In 1972, Olympic weightlifting underwent a major change as the clean and press was removed from competition due to difficulties in judging. The press was originally intended to be a test of upper body strength, performed while remaining relatively upright. However, athletes began using techniques that allowed them to better utilize their core muscles in addition to their upper body which enabled them to lift more weight. Contest organizers that this was against the original spirit of the lift, and removed the clean and press completely.
The removal of the clean and press also prompted a change in weight classes – the lightest weight classes became grouped together more and the heavier weight classes were more spread out. Thus started what is often called the “Golden Age” of Olympic weightlifting, a period where incredible performances were put up at nearly every Olympic games and World Championship. There are some records from this time period which still have not been surpassed by modern lifters, mostly due to the incredibly lenient drug testing protocols of the time.
It was during the period from 1973 to 1992 (when the weight classes were changed once again) that many of “the greats” of weightlifting rose to fame. Among them were Naim Süleymanoğlu (considered the greatest lifter of all time and often called the “Pocket Hercules” due to his height of only 4′ 10″), Yurik Vardanyan (whose 405kg total at 82.5kg remains unsurpassed by heavier athletes today), and Leonid Taranenko (who holds the title of heaviest clean and jerk in competition ever at a staggering 266kg).
Unfortunately (or fortunately, depending on your position on PEDs), the IWF decided to change the weight classes again in 1993 due to rampant steroid use among lifters. This shift in classes would essentially wipe out all existing world records, starting off athletes on a clean slate. Combined with this, the IWF also introduced more stringent drug testing measures designed to ensure that the competition was as fair as possible between each lifter. Despite the more stringent tests, this period produced its fair share of weightlifting greats as well including Pyrros Dimas (one of only three weightlifters to win 4 Olympic medals, 3 of them gold) and Halil Mutlu (who until fairly recently held one of the oldest weightlifting records). Naim Süleymanoğlu also continued to dominate during this time period, setting a total world record in the process).

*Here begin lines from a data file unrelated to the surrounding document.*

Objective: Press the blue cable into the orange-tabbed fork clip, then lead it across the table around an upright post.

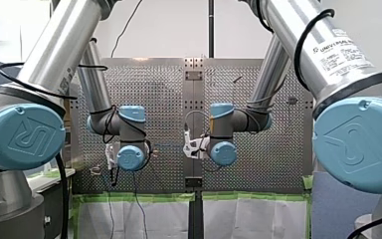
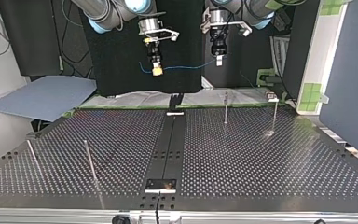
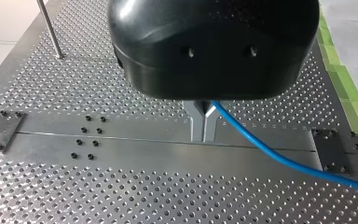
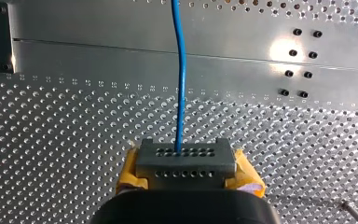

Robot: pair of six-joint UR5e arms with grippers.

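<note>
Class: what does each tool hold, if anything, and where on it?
Both pinch the blue cable: right tool near its free end, left tool further along the span.

Top view, clock centred on the dark plate (image 2: 161, 185) at the near end of the central rail (image 2: 170, 140).

Obstacles, all thin uprights:
- post A (image 2: 225, 107) at 1 o'clock
- post B (image 2: 275, 116) at 2 o'clock
- post C (image 2: 90, 161) at 10 o'clock
- post D (image 2: 32, 154) at 9 o'clock

The blue cable (image 2: 186, 67) spans mid-air at 12 o'clock, pinched by my right gripper (image 2: 157, 70) and my left gripper (image 2: 219, 59).

Open lane: along the rail, 6 to 12 o'clock, between the post pairs.
</note>
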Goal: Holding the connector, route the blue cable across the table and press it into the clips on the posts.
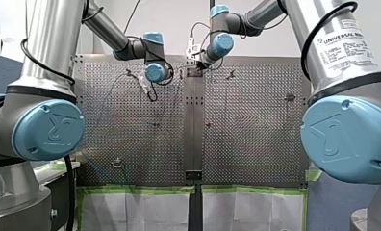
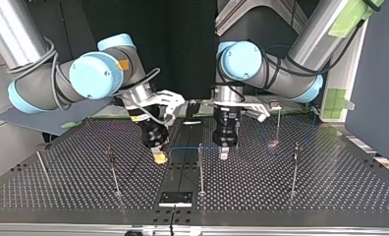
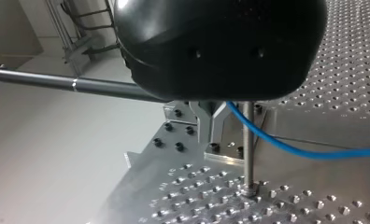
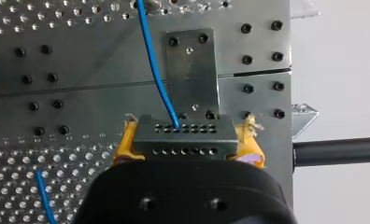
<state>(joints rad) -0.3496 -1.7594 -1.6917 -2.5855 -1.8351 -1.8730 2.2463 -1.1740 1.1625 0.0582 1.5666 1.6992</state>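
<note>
While the right end effector [image 4: 187,145] is closed on the connector [image 4: 183,133] – its yellow pads [image 4: 125,144] squeezing it from both sides – the blue cable [image 4: 155,70] leaves the connector's face and runs on ahead over the table [image 2: 305,191]. In the top view that end effector sits at about 9 o'clock from the middle post [image 2: 200,169], and the left end effector [image 3: 211,129] sits at about 3 o'clock from it. The cable is strung level between them, close to the post's tip. The left one's metal fingers [image 3: 204,123] are drawn almost together and the cable comes out at their side, so I take it to be pinched there.

As I read it, the step in hand is seating this span into the middle post's clip. The next move calls for both arms to hold the span taut and bring it squarely onto the clip without bending that thin post.

The clip itself is too small to make out, so I cannot say whether the cable is already in it. In the left wrist view the black housing [image 3: 220,46] covers the post's top – exactly the part that matters. In the front view the wrist joints hide both end effectors. Toward 2 o'clock in the top view the cable thins out of sight, and I cannot tell whether the other posts carry it.
</note>
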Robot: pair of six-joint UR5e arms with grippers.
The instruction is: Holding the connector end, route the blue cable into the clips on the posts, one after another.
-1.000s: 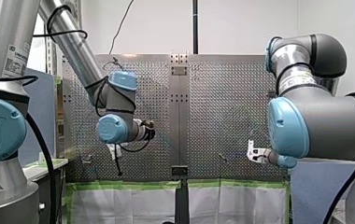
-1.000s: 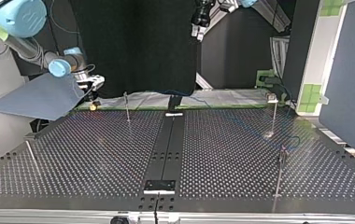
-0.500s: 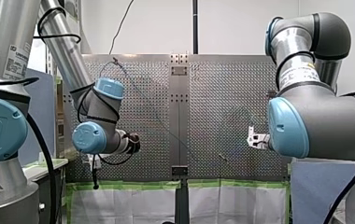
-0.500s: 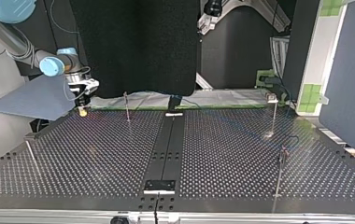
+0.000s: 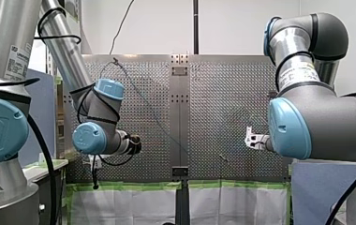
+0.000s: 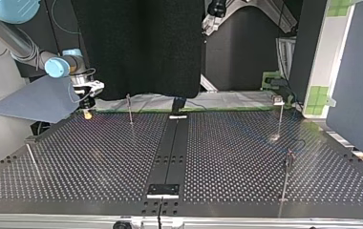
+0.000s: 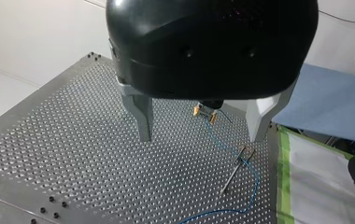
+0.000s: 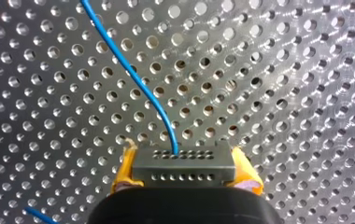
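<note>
Our right jaws, yellow pads closed on the connector (image 8: 183, 165), have edged low along the bench (image 6: 246, 157) toward the nearest post (image 6: 130, 109). The blue cable (image 8: 133, 77) passes close by that post. Clipped or not, we cannot tell. Left jaws hang wide open, unmoved. First clip likely next.

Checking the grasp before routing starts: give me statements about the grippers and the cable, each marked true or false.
1. My right gripper clamps the connector between yellow pads. True.
2. My left gripper is shut on the blue cable. False: its fingers stand open and hold nothing.
3. The blue cable leaves the connector on the side away from my right gripper. True.
4. In the top view my right gripper hangs over the table's near right corner. False: it is by the far left corner.
</note>
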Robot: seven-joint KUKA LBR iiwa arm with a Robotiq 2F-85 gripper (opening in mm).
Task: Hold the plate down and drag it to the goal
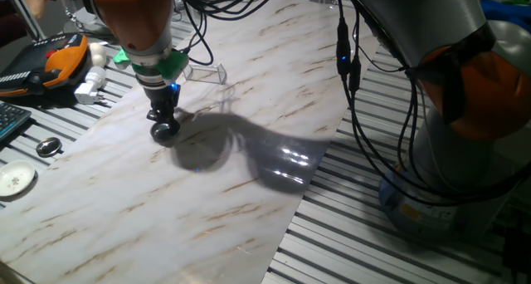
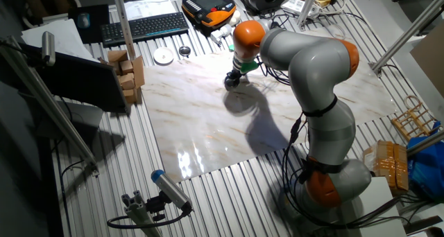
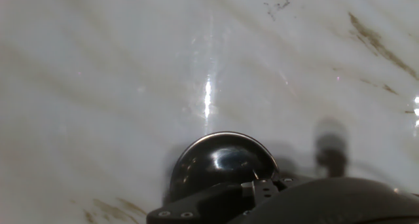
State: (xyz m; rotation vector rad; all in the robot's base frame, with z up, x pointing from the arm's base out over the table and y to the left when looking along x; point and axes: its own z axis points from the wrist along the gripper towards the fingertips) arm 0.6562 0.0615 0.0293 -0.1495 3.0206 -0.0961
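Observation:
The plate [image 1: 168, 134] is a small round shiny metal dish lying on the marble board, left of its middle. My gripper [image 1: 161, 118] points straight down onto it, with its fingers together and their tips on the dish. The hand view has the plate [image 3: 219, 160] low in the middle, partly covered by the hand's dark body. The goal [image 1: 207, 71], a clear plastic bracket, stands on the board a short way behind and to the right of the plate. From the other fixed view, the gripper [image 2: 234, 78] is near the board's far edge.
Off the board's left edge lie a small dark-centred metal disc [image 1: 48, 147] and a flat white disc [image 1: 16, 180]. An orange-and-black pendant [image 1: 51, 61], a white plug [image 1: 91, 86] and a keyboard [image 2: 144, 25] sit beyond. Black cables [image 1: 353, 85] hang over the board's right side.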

In 1998, the International Olympic Committee (IOC) finally decided to allow women to compete in weightlifting but set a maximum of 15 weight classes to be shared between male and female athletes. Prior to 1998, men had 10 weight classes all to themselves so more restructuring was in order to make things a bit fairer for the ladies. The IWF eventually decided to have 8 men’s classes and 7 women’s classes, once again wiping the record books clean and establishing the weight classes that are still in use today.

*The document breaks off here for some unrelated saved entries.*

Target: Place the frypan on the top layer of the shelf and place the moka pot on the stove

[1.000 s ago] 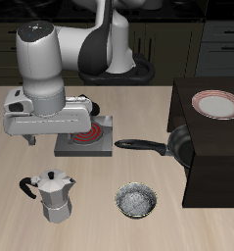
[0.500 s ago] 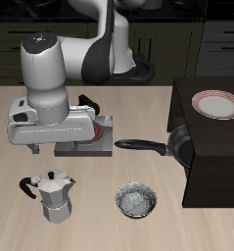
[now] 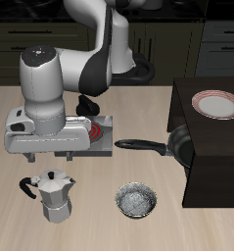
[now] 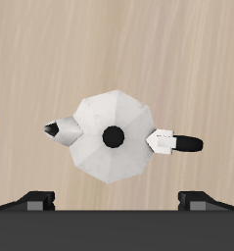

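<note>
Gripper point(image 3: 45, 155) open, empty, above moka pot point(image 3: 53, 193). Pot not yet on stove point(image 3: 97, 137); frypan point(image 3: 163, 147) not atop shelf point(image 3: 218, 157).

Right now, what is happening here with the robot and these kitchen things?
The gripper hangs open above the moka pot, which stands on the table near its front edge, not yet grasped. The wrist view looks straight down on the pot's lid. The stove behind it is bare. The frypan sits against the shelf, not on its top layer.
</note>
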Available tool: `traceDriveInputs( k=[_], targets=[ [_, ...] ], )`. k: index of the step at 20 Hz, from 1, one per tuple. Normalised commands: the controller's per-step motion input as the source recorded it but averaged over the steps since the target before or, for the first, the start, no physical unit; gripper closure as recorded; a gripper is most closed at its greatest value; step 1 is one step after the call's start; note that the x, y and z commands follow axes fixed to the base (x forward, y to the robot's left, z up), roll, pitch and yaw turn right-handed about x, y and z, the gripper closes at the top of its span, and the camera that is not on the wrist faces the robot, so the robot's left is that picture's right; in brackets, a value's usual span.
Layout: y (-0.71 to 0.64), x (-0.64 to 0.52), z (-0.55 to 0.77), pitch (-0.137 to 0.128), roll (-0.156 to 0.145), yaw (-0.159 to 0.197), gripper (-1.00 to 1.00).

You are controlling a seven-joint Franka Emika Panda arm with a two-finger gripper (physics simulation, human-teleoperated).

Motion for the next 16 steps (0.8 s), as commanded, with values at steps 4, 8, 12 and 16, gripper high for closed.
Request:
traceDriveInputs(
  k=[4,8,12,16],
  targets=[
    [-0.08,0.0,0.02,-0.015,-0.013,0.007,-1.0],
    [0.12,-0.02,0.01,-0.002,0.018,0.032,-1.0],
    [0.09,0.04,0.01,0.001,0.02,0.012,-1.0],
    [0.07,0.05,-0.02,0.0,0.005,0.004,-1.0]
  ],
)
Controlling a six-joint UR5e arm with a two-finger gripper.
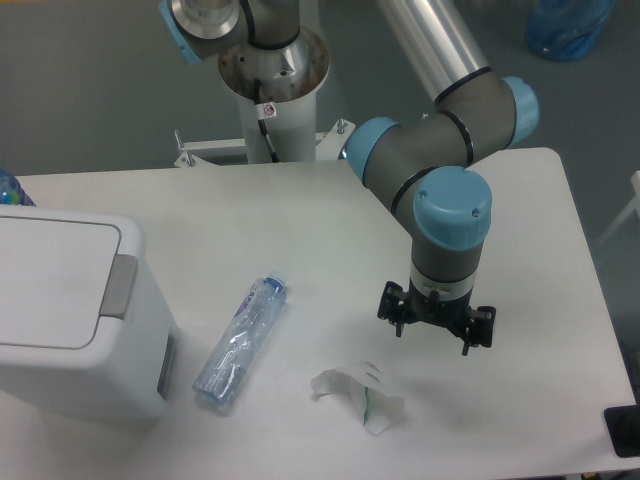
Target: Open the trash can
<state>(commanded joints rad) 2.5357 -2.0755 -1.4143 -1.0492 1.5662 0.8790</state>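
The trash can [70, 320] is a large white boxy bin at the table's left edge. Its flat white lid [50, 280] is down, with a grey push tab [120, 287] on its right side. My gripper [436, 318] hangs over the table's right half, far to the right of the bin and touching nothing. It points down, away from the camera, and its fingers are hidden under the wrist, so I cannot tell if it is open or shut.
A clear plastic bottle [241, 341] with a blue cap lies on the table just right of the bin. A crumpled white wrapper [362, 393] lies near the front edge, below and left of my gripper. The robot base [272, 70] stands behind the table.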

In the 2000 Olympic games in Sydney, women competed in weightlifting for the first time. Of particular interest in China’s performance; the Chinese government saw this new opportunity as another way to showcase international dominance. China sent 4 female lifters to Sydney; all four won gold in their respective weight classes. Sydney was also the last time an American (male or female) medalled in an Olympic games (Tara Nott won gold in the 48kg class and Cheryl Hayworth won bronze in the +75kg class) until 2016, when Sarah Robles took bronze in the +75kg class.
From its infancy with outmoded equipment to its place in the Olympics as a modern, high tech sport, weightlifting has evolved (and continues to evolve) to keep up with the times. Just this year, the IWF announced a new women’s weight class, finally increasing the female classes to match in number with the male classes at 8 each. I (along with weightlifting fans everywhere) am incredibly excited to see what the future holds for this sport.